By nematode “middle age,” the mutant worms had elevated expression of genes involved in lipid breakdown and depleted fat stores compared with their normal peers. When the researchers did the same experiments in “young adults,” they didn’t observe these differences. These results indicate that accumulation of DNA damage with age rewires cellular metabolism to break down fat deposits.
Looking more closely, the researchers found that lipid breakdown led to elevated levels of omega-6 polyunsaturated fatty acids in the mutant C. elegans. These fatty acids are precursors for compounds called lipid mediators, which promote inflammation, a known driver of age-related diseases.
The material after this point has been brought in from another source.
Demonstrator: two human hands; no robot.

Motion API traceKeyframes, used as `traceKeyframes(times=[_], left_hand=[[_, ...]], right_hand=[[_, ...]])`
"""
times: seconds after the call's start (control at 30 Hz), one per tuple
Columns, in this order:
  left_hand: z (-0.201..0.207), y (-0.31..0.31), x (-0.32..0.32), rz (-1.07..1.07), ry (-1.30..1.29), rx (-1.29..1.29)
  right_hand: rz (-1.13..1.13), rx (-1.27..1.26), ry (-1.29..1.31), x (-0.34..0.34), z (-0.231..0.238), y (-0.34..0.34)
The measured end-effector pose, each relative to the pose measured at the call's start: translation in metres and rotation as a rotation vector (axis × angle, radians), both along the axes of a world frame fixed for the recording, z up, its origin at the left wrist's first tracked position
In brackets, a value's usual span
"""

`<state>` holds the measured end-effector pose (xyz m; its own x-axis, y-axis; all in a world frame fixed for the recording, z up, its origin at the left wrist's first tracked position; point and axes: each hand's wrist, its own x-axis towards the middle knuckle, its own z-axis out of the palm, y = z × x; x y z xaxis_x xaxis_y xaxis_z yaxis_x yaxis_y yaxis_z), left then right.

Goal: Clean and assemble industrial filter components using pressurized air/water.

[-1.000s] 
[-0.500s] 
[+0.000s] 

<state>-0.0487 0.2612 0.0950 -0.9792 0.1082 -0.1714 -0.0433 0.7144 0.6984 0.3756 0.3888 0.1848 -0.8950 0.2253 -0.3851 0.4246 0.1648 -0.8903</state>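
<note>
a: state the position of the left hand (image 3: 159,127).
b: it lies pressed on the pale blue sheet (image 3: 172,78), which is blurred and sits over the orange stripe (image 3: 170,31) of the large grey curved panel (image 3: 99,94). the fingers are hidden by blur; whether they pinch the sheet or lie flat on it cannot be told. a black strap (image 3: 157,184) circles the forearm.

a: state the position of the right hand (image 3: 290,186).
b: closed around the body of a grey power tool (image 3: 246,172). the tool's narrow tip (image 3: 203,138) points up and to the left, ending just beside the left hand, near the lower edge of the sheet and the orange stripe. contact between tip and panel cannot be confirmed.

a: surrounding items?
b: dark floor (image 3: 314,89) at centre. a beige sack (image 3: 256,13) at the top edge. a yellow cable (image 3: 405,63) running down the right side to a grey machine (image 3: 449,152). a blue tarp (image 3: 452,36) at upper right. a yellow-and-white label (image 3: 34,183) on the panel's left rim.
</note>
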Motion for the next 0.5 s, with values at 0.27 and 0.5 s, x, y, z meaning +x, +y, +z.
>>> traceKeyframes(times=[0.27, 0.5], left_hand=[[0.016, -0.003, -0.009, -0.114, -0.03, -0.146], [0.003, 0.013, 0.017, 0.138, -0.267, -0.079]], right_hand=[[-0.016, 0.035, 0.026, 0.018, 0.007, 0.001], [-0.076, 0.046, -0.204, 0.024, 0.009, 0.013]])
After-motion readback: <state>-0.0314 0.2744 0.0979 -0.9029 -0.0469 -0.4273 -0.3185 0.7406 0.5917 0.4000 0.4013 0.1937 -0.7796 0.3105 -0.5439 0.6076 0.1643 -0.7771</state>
Gurkar says that the findings, in addition to possibly explaining how shedding pounds with age can lead to development of disease, may also reveal that DNA damage is more than just a consequence of getting old—it may actually drive aging.
“When cells recognize DNA damage, they sound an alarm, and if the damage isn’t resolved, the siren never shuts off. It’s not the damage itself, but the noise that seems to be driving aging,” she says.
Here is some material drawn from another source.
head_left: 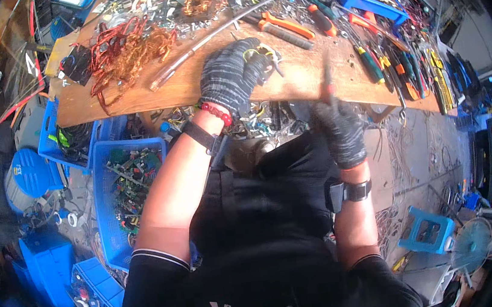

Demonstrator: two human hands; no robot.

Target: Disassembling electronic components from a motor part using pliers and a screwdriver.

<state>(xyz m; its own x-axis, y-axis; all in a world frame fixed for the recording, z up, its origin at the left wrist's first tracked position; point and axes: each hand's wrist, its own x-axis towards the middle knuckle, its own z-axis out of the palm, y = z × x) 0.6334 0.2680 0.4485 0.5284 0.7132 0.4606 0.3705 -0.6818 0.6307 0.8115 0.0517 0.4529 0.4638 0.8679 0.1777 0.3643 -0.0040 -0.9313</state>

When the researchers reduced fatty acid oxidation in mutant worms, they no longer lost fat stores and normal lifespan was restored.
“We can inhibit inflammation and excessive fat loss,” says Gurkar. “It’s about calming the cell down so it’s no longer screaming SOS all the time.”
Lipid metabolism pathways in C. elegans are shared by mice and humans, suggesting that the findings could help identify therapeutic targets for age-related diseases and accelerated aging disorders. The research could also explain why people who were treated successfully with chemotherapy or radiotherapy for pediatric cancer as children often become frail and have accelerated aging by their mid-40s.
“We plan to partner with pediatric doctors to follow chemotherapy patients over time,” says Gurkar. “By measuring their DNA repair proteins, we hope to identify patients who might be more susceptible to frailty and age-related disorders later in life. This could inform tailored, or precision medicine, approaches to chemotherapy dose.”